As I looked into the faces of those complete strangers, it occurred to me that they had no idea that I was mourning my Jordan, having lost her two years ago.
And I had no clue what any of them were facing in their own lives.
Bubbles. We’re all in one. Going about our daily lives, floating around in our own space, our own thoughts and occasionally we bump into another bubble. Sometimes our bubble pops because of another person that is having their own bad day (HA! - forgive the pun).
Back to my day – I’m usually pretty in tune with my own bubble and fellow bubbles around me, taking into consideration that a cashier or waitress may be having their own ‘stuff’ going on. But today (sigh) I was having a tiny pity-party, very self absorbed on my sadness.
Interestingly enough, it brought me back around. I reminded myself that I am not the only one that has lost a child. I began to wonder about those other ‘bubbles’ and feel compassion towards them too.

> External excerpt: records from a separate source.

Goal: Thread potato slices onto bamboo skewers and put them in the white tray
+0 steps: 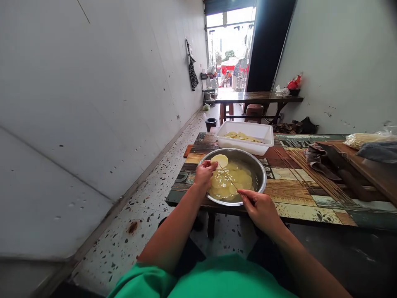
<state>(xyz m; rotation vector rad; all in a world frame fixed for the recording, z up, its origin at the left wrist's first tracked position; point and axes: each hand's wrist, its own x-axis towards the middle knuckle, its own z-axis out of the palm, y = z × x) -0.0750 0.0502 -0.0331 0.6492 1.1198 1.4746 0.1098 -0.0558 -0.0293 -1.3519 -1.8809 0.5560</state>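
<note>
While two hands [203, 174] [259, 209] hold one slice [221, 160] plus one skewer [230, 179], one bowl [264, 178] below.

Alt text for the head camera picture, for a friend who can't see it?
A person's left hand holds a pale slice and the right hand a thin stick angled toward it, over a metal bowl of slices in liquid. Beyond sits a white tub; loose sticks lie to the right on the table.
</note>
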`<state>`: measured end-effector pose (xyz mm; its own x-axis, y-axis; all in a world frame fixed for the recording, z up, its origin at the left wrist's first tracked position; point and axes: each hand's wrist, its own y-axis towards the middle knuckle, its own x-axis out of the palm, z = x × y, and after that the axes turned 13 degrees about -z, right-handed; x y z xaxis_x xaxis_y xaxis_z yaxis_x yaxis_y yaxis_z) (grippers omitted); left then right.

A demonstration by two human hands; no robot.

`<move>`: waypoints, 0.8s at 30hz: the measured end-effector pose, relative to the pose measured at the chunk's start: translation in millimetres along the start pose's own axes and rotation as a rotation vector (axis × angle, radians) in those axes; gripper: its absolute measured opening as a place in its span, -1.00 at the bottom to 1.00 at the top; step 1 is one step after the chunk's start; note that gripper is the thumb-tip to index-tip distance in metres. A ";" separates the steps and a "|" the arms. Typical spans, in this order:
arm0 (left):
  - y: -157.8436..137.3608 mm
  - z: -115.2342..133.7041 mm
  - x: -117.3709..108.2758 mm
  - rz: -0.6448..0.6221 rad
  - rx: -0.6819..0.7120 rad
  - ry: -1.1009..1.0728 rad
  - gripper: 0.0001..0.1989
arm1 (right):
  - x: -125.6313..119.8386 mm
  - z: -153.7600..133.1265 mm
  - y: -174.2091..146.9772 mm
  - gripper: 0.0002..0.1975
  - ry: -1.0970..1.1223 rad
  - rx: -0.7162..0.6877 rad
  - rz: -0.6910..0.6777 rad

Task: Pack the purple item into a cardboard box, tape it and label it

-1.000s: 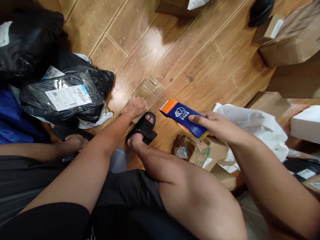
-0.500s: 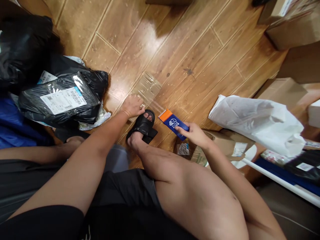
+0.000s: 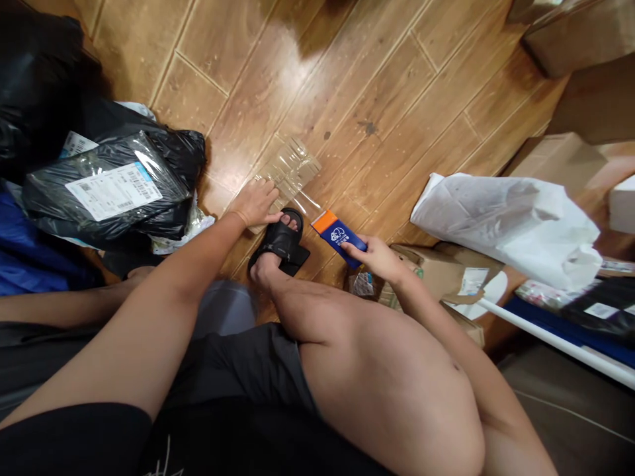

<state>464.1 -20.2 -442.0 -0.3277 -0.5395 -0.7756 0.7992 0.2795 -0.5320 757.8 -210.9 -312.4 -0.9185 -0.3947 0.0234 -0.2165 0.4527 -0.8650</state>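
Observation:
A small brown cardboard piece (image 3: 300,165), glossy with clear tape, lies on the wooden floor; I cannot tell if it is a box or a flat sheet. My left hand (image 3: 255,201) grips its near end from above, fingers bent over it and thumb out by the sandal (image 3: 280,241). My right hand (image 3: 374,256) is closed round a flat blue tape dispenser (image 3: 342,241) with an orange end and a white elephant print. A clear strip of tape (image 3: 308,206) stretches from the orange end to the cardboard. My right palm is partly hidden.
Black plastic parcels (image 3: 99,188) with labels are piled at the left, above a blue bag (image 3: 17,244). On the right are a white plastic bag (image 3: 506,218), cardboard boxes (image 3: 590,39) and a white rail (image 3: 560,340). My bare leg (image 3: 377,357) stands between my arms.
The whole view has shifted slightly. My left thumb stretches out further toward the sandal. More of the cardboard shows beyond my left hand. My right hand still holds the dispenser.

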 end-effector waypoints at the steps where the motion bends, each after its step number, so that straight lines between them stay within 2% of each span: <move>1: 0.8 -0.6 1.3 0.004 0.011 0.000 -0.45 | 2.5 4.2 0.2 -0.28 0.008 0.003 0.004; 8: 2.1 -4.0 10.6 0.037 0.019 0.022 -0.39 | 20.2 38.1 26.9 -0.28 0.027 -0.002 0.024; 13: 3.2 -5.1 12.5 0.048 0.029 0.015 -0.41 | 18.4 52.2 56.7 -0.29 -0.012 0.024 0.021; 18: 2.5 -5.4 11.4 0.019 0.020 -0.028 -0.40 | 10.9 48.7 69.7 -0.31 -0.050 0.045 0.009; 24: 2.1 -6.3 11.3 -0.008 -0.009 -0.217 -0.38 | 5.0 37.5 83.5 -0.32 -0.063 0.068 -0.016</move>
<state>458.9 -20.7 -454.0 -0.2170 -0.6999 -0.6805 0.7925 0.2808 -0.5415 747.6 -205.0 -403.3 -0.8921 -0.4519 0.0080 -0.2064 0.3916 -0.8967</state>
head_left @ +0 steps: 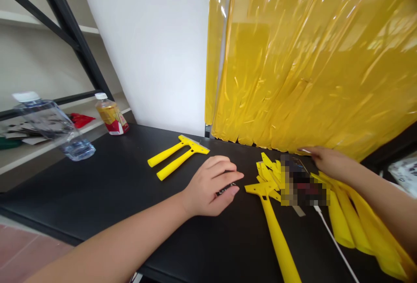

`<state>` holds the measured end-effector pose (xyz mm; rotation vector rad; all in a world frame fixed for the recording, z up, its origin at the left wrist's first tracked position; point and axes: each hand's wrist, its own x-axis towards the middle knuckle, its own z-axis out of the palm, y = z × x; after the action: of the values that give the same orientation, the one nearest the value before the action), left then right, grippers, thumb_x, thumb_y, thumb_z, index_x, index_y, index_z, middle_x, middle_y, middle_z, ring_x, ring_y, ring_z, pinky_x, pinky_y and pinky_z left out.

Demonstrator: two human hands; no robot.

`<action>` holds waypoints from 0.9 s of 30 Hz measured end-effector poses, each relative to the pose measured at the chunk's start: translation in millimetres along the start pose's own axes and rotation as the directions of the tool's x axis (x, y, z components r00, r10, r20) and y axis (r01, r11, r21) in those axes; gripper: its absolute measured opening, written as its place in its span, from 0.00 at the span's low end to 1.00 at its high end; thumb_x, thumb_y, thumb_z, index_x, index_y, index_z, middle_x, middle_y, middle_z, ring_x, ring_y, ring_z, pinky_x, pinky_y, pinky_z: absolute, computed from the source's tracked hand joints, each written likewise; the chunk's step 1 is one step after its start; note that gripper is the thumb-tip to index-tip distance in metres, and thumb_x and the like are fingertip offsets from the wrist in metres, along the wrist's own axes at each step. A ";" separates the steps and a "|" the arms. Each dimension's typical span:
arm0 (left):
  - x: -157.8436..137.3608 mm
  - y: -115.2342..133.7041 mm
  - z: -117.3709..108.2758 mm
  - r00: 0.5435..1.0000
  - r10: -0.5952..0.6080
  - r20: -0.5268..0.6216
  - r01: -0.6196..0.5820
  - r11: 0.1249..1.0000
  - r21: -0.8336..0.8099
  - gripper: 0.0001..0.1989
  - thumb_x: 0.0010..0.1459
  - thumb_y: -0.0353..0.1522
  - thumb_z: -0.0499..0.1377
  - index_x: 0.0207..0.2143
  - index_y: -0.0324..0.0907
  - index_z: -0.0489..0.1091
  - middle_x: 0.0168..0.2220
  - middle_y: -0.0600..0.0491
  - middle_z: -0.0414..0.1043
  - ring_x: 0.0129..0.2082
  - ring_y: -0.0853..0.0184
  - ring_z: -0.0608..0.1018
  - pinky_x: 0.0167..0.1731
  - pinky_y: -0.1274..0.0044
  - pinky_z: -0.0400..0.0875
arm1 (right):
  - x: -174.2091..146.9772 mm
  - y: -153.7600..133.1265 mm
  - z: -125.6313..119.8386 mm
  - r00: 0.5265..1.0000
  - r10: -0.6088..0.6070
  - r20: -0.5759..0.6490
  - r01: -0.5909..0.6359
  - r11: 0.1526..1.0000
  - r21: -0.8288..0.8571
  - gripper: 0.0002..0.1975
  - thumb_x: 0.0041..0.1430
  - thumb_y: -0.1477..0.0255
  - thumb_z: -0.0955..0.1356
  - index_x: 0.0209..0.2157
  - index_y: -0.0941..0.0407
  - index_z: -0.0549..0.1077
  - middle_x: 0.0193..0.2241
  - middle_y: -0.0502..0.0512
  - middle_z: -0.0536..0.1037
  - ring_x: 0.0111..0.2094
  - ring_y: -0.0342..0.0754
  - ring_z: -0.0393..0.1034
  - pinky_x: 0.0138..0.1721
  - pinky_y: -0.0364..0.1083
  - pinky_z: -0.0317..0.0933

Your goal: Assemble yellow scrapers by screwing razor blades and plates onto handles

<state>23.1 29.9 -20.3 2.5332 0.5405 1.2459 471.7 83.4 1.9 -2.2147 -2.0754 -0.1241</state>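
My left hand (pixel 211 187) is above the black tabletop, its fingers curled toward the thumb around small dark, white-marked matter I cannot identify. Left of it lie two yellow scrapers (pixel 177 155), side by side, their heads pointing away. A single yellow scraper handle (pixel 272 226) lies to its right, head toward the back. My right hand (pixel 321 159) is at the back near the yellow film, fingers pinched on a thin pale strip (pixel 305 151). Below that arm are several more yellow handles (pixel 345 218), partly hidden. A heap of small yellow head pieces (pixel 269 172) sits between the hands.
A pixelated dark device (pixel 304 183) with a white cable (pixel 335 239) lies among the yellow parts. A thin grey strip (pixel 299 210) is beside it. A clear bottle (pixel 55 124) and a drink bottle (pixel 111 114) stand at left. Yellow film (pixel 293 66) hangs behind the black table (pixel 107 187).
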 end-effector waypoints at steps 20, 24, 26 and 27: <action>3.4 0.1 2.4 0.997 -0.065 -0.029 0.062 0.993 -0.101 0.19 0.65 0.30 0.60 0.56 0.48 0.79 0.48 0.42 0.79 0.50 0.52 0.76 0.55 0.57 0.70 | -24.2 -24.3 -0.4 0.978 -0.202 0.057 0.194 0.974 0.118 0.27 0.61 0.80 0.60 0.53 0.52 0.84 0.37 0.60 0.75 0.42 0.54 0.75 0.49 0.47 0.63; 3.7 0.5 2.8 0.995 -0.092 -0.032 0.088 0.990 -0.113 0.17 0.66 0.32 0.60 0.55 0.49 0.79 0.48 0.42 0.79 0.49 0.52 0.77 0.54 0.56 0.71 | -25.1 -21.9 -4.9 0.981 -0.190 0.045 0.185 0.977 0.107 0.27 0.60 0.81 0.60 0.53 0.52 0.83 0.37 0.59 0.75 0.42 0.54 0.76 0.49 0.47 0.64; 3.7 0.6 3.0 0.995 -0.088 -0.038 0.083 0.989 -0.119 0.17 0.66 0.33 0.60 0.55 0.49 0.79 0.47 0.42 0.79 0.49 0.53 0.77 0.54 0.56 0.71 | -27.8 -22.8 -5.7 0.978 -0.205 0.047 0.199 0.974 0.108 0.27 0.60 0.81 0.60 0.51 0.51 0.84 0.36 0.59 0.76 0.42 0.53 0.77 0.50 0.46 0.64; 3.7 0.7 3.1 0.995 -0.088 -0.041 0.083 0.989 -0.122 0.17 0.66 0.33 0.60 0.55 0.49 0.79 0.47 0.42 0.79 0.49 0.53 0.77 0.54 0.56 0.71 | -29.7 -24.0 -5.3 0.976 -0.212 0.043 0.206 0.973 0.106 0.27 0.60 0.82 0.60 0.51 0.50 0.84 0.37 0.58 0.77 0.43 0.53 0.78 0.50 0.45 0.64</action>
<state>27.8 30.7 -19.3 2.3624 0.5604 1.2695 445.9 54.9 3.8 -1.9595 -2.2849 0.0254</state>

So why do I share this with you, my fellow bubbles? To bring a heightened awareness to those around you, to be sensitive and consider the ‘stuff’ that someone else is going through. I’ve been known to shift my paradigm towards someone after I learn something tragic has happened in their life. But why do I (you) need to wait? EVERYONE has something – tragic or not – going on in their life.

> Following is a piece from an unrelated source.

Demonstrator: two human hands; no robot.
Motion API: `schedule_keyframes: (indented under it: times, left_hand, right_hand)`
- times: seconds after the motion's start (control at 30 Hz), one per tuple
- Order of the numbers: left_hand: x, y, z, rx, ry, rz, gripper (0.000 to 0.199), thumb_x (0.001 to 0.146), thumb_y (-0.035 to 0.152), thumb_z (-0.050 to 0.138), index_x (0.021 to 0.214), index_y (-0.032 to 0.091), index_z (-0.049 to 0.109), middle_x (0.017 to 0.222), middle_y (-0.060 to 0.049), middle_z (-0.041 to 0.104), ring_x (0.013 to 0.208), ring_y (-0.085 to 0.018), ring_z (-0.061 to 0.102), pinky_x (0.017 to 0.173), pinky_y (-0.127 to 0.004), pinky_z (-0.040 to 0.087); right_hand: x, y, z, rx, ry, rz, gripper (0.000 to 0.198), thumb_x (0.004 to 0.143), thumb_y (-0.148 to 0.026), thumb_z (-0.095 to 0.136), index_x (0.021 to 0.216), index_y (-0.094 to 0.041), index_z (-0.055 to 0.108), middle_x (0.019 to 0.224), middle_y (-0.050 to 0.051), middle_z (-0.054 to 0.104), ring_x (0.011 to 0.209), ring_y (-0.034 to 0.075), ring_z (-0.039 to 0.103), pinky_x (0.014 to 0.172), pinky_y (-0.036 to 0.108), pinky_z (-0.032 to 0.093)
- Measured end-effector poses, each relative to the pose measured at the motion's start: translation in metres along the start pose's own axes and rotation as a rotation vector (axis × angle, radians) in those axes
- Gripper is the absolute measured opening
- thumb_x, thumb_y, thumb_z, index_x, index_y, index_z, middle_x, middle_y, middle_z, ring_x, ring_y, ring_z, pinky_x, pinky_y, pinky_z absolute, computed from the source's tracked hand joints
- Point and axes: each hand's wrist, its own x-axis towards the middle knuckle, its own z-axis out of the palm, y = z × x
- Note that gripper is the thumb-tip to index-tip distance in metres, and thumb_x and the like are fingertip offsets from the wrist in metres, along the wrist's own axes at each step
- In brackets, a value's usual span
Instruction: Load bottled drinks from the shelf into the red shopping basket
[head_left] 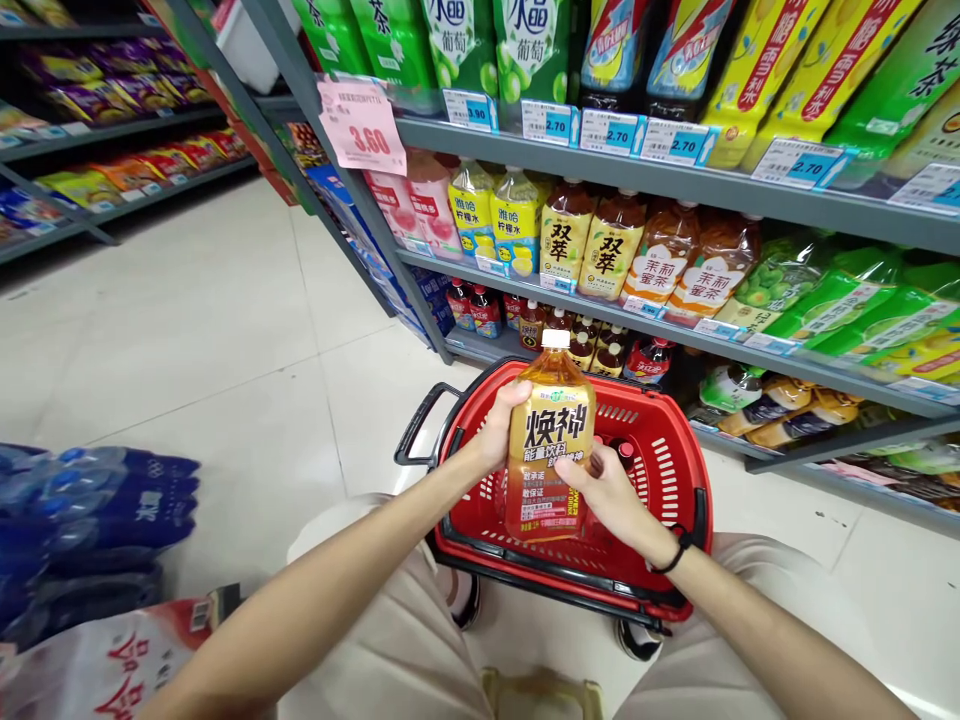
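An amber drink bottle (pixel 551 450) with a white cap and a gold label stands upright between my two hands, above the red shopping basket (pixel 679 440). My left hand (pixel 499 425) is closed round its upper left side. Lower down on the right side, my right hand (pixel 611 490) grips it, thumb across the label. Inside the basket, a dark bottle with a red cap (pixel 625 452) shows partly behind my right hand; the held bottle hides much of the basket floor. The basket's black handle (pixel 424 430) juts out at the left.
Shelves (pixel 637 150) of bottled drinks run across the front, with price tags along their edges. A pink price sign (pixel 361 125) hangs at the shelf corner. Shrink-wrapped blue bottles (pixel 97 510) sit on the floor at left. Snack shelves (pixel 112 130) stand beyond the tiled aisle.
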Motion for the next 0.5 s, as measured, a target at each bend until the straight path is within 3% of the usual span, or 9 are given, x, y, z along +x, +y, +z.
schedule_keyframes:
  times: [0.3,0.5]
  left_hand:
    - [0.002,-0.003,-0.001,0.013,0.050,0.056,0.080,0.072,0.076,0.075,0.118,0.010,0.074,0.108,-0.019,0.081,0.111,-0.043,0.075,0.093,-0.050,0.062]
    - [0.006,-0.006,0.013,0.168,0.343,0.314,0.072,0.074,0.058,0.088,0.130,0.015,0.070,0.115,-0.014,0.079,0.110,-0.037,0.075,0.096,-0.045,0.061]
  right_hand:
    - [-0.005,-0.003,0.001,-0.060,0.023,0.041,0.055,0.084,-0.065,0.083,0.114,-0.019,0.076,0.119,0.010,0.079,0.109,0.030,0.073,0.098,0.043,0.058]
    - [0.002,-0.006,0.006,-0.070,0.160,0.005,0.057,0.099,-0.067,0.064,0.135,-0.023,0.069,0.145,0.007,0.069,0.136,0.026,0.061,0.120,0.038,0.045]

Ever blow a bubble and two develop? They’re side by side, floating in harmony, not popping but completely in sync? Why not be that bubble?
And in case you’re wondering – I did cry today. Several times.
When asked, ‘How are you?”
In a word, “Sad.”
Yet in that sadness, I am loved on by so many of you and blessed beyond words.
I continue to be...humbled, buoyed and blessed
Eyes On Him
Mama Fox
I do want to extend a special thank you to my Sweet T and my Beth-friend in Colorado for just...listening today. Thank you thank you.